On Tuesday, the Reserve Bank of Australia is expected to keep rates unchanged. Last time, the Bank seemed less concerned about the level of the currency than it was before and since then the currency rate gyrated around 0.8800 against the dollar. It remains to be seen if they retain their stance. We also wait to see if they say anything about the currency beyond its usual comment that it “remains above most estimates of its fundamental value”. In New Zealand, the Q3 unemployment rate is anticipated to decline a bit, while the participation rate is expected to increase and average hourly earnings are forecast to accelerate. The positive labor market data could prove NZD supportive.

On Wednesday, the final manufacturing PMIs for the countries we got the preliminary figures for on Monday are coming out. In the US, we have the ADP employment report two days ahead of the NFP release. The ADP report is expected to show that the number of jobs gained in October increased from September.

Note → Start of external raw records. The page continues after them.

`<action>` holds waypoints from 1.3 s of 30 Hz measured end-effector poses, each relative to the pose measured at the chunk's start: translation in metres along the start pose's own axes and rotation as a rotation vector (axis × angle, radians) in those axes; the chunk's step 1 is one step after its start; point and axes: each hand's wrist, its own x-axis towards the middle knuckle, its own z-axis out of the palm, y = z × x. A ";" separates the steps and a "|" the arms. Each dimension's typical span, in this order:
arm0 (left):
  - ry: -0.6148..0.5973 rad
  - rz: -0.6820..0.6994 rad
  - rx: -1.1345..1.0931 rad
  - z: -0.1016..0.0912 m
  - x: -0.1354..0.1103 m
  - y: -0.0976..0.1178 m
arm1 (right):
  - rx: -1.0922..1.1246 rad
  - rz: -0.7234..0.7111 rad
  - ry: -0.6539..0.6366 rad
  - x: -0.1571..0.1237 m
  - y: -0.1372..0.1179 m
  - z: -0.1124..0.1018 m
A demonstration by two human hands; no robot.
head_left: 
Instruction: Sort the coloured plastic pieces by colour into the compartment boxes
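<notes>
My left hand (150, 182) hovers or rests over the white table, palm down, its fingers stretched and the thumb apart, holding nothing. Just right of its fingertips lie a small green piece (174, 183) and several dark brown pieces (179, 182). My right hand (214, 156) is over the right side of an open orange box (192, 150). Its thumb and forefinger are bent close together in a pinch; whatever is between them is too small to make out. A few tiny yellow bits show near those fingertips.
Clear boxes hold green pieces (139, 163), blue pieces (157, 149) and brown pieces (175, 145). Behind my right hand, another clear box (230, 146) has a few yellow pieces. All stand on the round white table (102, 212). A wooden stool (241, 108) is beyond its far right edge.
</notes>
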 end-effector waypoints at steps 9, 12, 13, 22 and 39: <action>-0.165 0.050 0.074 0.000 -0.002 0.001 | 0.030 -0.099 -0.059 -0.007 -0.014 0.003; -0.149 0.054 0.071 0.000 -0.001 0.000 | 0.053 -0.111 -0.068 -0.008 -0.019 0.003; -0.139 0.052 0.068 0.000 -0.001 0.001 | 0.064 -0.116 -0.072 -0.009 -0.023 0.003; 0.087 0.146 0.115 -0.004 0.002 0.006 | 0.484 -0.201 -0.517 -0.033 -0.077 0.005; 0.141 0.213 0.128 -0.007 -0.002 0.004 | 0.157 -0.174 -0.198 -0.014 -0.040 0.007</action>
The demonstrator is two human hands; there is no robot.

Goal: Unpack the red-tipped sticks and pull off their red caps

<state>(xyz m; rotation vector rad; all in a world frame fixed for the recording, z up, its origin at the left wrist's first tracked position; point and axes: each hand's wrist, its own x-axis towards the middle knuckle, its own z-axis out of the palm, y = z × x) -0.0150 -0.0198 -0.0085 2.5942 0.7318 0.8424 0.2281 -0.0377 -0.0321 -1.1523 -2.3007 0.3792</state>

On Thursday, the Bank of Japan releases its Oct. 6-7 meeting minutes. However, these are not the minutes from the most recent meeting and following the announcement of further stimulus on Friday, they will probably have little importance. Besides ECB, Bank of England meets to decide on its policy rate. The BoE is unlikely to change policy and therefore the impact on the market as usual should be minimal. The minutes of the meeting however should make interesting reading when they are released on 12th of November.

Finally on Friday, the major event will be the US non-farm payrolls for October. The market consensus is for a rise of 235k, down from the unexpected increase of 248k in September. At the same time the US unemployment rate for October is forecast to remain unchanged at 5.9%, while average hourly earnings for the same month are expected to accelerate on a yoy basis. The strong employment data are consistent with the FOMC report saying that the underutilization in the labor market is "gradually diminishing”. Canada’s unemployment rate for October is also coming out and net change in employment is expected to switch back to negative again.